In the majority of my work, I ask some variant of the following question: how do human service organizations set the stage more or less successfully for service seekers to overcome difficult life circumstances? The circumstances I am most interested in are homelessness and housing insecurity, deep poverty, and drug addiction.
Frontline Nonprofits and the Management of Homelessness
From budgets for low-income housing programs to laws about public sleeping and camping, the American government regularly pronounces its ideas about what homeless individuals need and deserve. Accordingly, much research focuses on how state-proctored (top-down) ideology drives organizational efforts to manage homelessness. Little scholarship, in comparison, has examined the extent to which ideological pressures percolate outward and upward from frontline homeless service organizations themselves. Combining several types of data, including over 150 interviews with top leaders from frontline nonprofits, representing all 50 states and the District of Columbia, and hundreds of documents authored by or about such organizations, this project reveals how distinct ideas about what causes homelessness (a deterioration of people’s connections, a deterioration of people’s finances, a bit of both) and how inevitable those causal forces are (wholly, somewhat, not at all) intersect to define organizations’ administrative and programmatic cultures. Tracking organizations’ decision making historically and through the novel coronavirus pandemic, the project argues that those ideas are largely independent of, and robust to, major shifts or ruptures in the American political and economic landscape. It suggests, as a result, that any policy reforms targeting homelessness, although surely important undertakings, likely must be accompanied by reform from within the homelessness management system—for within that system, organizations’ actions are driven by competing sets of ideas about what is being managed and to what ends it is being managed.

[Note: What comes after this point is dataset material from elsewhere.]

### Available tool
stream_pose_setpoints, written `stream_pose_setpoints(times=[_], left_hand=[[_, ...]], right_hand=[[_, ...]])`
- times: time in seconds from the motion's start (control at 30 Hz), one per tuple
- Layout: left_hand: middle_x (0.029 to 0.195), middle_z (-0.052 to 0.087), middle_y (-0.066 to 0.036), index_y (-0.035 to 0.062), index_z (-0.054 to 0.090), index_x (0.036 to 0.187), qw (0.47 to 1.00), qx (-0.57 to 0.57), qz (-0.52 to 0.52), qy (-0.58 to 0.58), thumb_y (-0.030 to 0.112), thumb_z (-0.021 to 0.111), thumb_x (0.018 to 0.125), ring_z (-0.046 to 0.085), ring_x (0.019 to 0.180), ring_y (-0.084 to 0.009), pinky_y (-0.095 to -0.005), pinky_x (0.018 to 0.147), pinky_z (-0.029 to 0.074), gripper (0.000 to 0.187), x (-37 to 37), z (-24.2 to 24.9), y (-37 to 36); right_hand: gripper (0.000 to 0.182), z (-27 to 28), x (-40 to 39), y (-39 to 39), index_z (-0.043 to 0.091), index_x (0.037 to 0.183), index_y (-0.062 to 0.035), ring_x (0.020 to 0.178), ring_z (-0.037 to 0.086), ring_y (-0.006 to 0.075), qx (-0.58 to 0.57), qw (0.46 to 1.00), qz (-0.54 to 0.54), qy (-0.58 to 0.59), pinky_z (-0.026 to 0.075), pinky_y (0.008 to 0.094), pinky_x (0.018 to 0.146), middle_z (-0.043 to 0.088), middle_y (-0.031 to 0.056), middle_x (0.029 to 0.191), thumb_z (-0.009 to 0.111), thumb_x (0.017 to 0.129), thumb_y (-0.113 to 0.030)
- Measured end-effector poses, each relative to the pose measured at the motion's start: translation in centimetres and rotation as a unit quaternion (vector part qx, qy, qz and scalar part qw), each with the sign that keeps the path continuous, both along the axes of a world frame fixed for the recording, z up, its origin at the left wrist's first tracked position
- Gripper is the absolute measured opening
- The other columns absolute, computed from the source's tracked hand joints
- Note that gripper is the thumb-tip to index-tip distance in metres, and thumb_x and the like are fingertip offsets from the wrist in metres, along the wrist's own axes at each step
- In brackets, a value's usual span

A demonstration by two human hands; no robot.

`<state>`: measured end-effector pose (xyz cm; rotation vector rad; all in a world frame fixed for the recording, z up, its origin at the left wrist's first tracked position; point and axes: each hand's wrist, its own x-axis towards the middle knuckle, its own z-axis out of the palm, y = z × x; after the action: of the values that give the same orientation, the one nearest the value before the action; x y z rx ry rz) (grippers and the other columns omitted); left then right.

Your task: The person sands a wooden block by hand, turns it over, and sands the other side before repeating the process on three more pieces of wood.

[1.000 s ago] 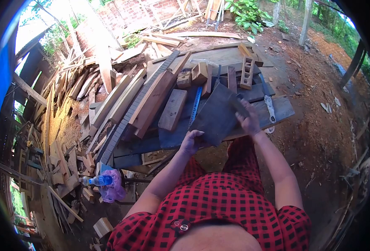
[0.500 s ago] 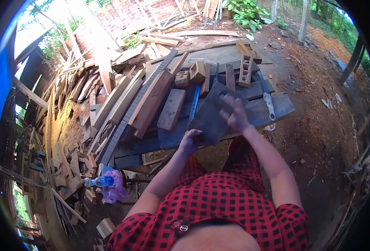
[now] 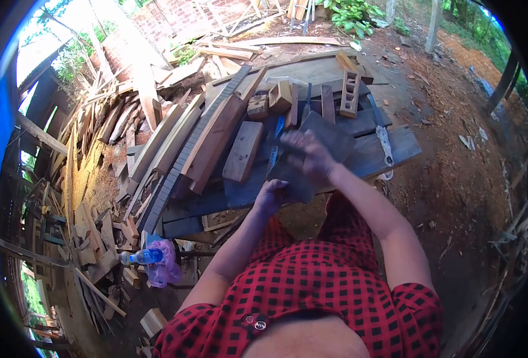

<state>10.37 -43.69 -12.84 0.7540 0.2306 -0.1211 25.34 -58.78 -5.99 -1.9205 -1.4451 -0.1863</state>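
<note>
Head view shows me a thin, flat, dark grey sheet (image 3: 335,138), its near corner reaching past the front edge of the weathered grey wooden desk (image 3: 400,148). My left hand (image 3: 272,194) pinches the sheet's near left edge, thumb on top. My right hand (image 3: 311,159) is blurred over the sheet's middle; I cannot tell whether it grips anything. With one edge held, I judge that a hard sideways push could twist the sheet from the pinch, and pressure on the overhang could tip it. A slip leftward might knock the flat blue marked strip (image 3: 273,154) beside it.
</note>
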Motion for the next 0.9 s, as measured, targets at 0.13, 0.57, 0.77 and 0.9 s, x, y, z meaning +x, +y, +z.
stream_pose_setpoints(times=[0.13, 0.57, 0.77, 0.9], left_hand=[[0.102, 0.063, -0.016, -0.0023, 0.052, 0.113, 0.999, 0.032, 0.004, 0.028, 0.017, 0.061, 0.076, 0.064, 0.094, -0.0323, -0.0505, 0.079, 0.054, 0.043, -0.1, 1.7, -0.7], [0.099, 0.063, -0.016, 0.0008, 0.060, 0.097, 0.999, 0.040, 0.025, 0.014, 0.019, 0.062, 0.076, 0.064, 0.091, -0.0324, -0.0489, 0.072, 0.057, 0.027, -0.1, 0.8, -0.5], [0.098, 0.064, -0.015, 0.0068, 0.062, 0.093, 0.995, 0.068, 0.045, 0.049, 0.016, 0.062, 0.074, 0.062, 0.094, -0.0347, -0.0625, 0.082, 0.048, 0.021, -0.2, 1.4, -0.6], [0.094, 0.064, -0.015, 0.0067, 0.062, 0.090, 0.999, 0.039, 0.001, 0.035, 0.016, 0.062, 0.074, 0.063, 0.091, -0.0333, -0.0628, 0.082, 0.048, 0.018, 0.0, 2.0, -0.8]], right_hand=[[0.048, -1.7, 5.4, -1.0, 0.051, 0.127, -0.0087, 0.123, 0.045, 0.0254, 0.057, 0.973, -0.221, 0.034, 0.029, 0.0460, 0.104, 0.052, 0.0110, 0.128, 0.061, 0.084, -0.026], [0.057, -2.6, 2.1, -7.8, 0.047, 0.132, -0.0079, 0.125, 0.044, 0.0244, 0.040, 0.994, -0.097, -0.037, 0.030, 0.0414, 0.104, 0.050, 0.0097, 0.132, 0.063, 0.081, -0.027], [0.056, -4.7, 0.9, -8.3, 0.045, 0.133, -0.0088, 0.128, 0.041, 0.0241, 0.020, 0.942, -0.327, -0.075, 0.026, 0.0448, 0.106, 0.048, 0.0094, 0.134, 0.059, 0.083, -0.031], [0.057, -3.5, -6.3, -8.2, 0.045, 0.134, -0.0118, 0.129, 0.040, 0.0250, 0.001, 0.993, -0.111, -0.038, 0.018, 0.0446, 0.111, 0.045, 0.0098, 0.138, 0.063, 0.081, -0.021]])
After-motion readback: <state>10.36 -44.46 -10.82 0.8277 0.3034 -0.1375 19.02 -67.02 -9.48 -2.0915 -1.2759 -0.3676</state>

Sobriety-Oriented Organizations and Drug Addiction
Another project draws on participant-observation research at a Boston-area nonprofit. I spent the majority of the research period with individuals from a leased-housing program the nonprofit administered, which provided subsidized apartments to individuals who were trying to overcome drug addictions and had histories of homelessness. This project has yielded two papers. One muddies the common logic that ‘negative’ social ties are best avoided or discarded by individuals who are trying to achieve and maintain sobriety. The other illustrates how local institutional norms can undermine the healthful potential of shared, sobriety-oriented settings, depending on how they structure interaction within those spaces.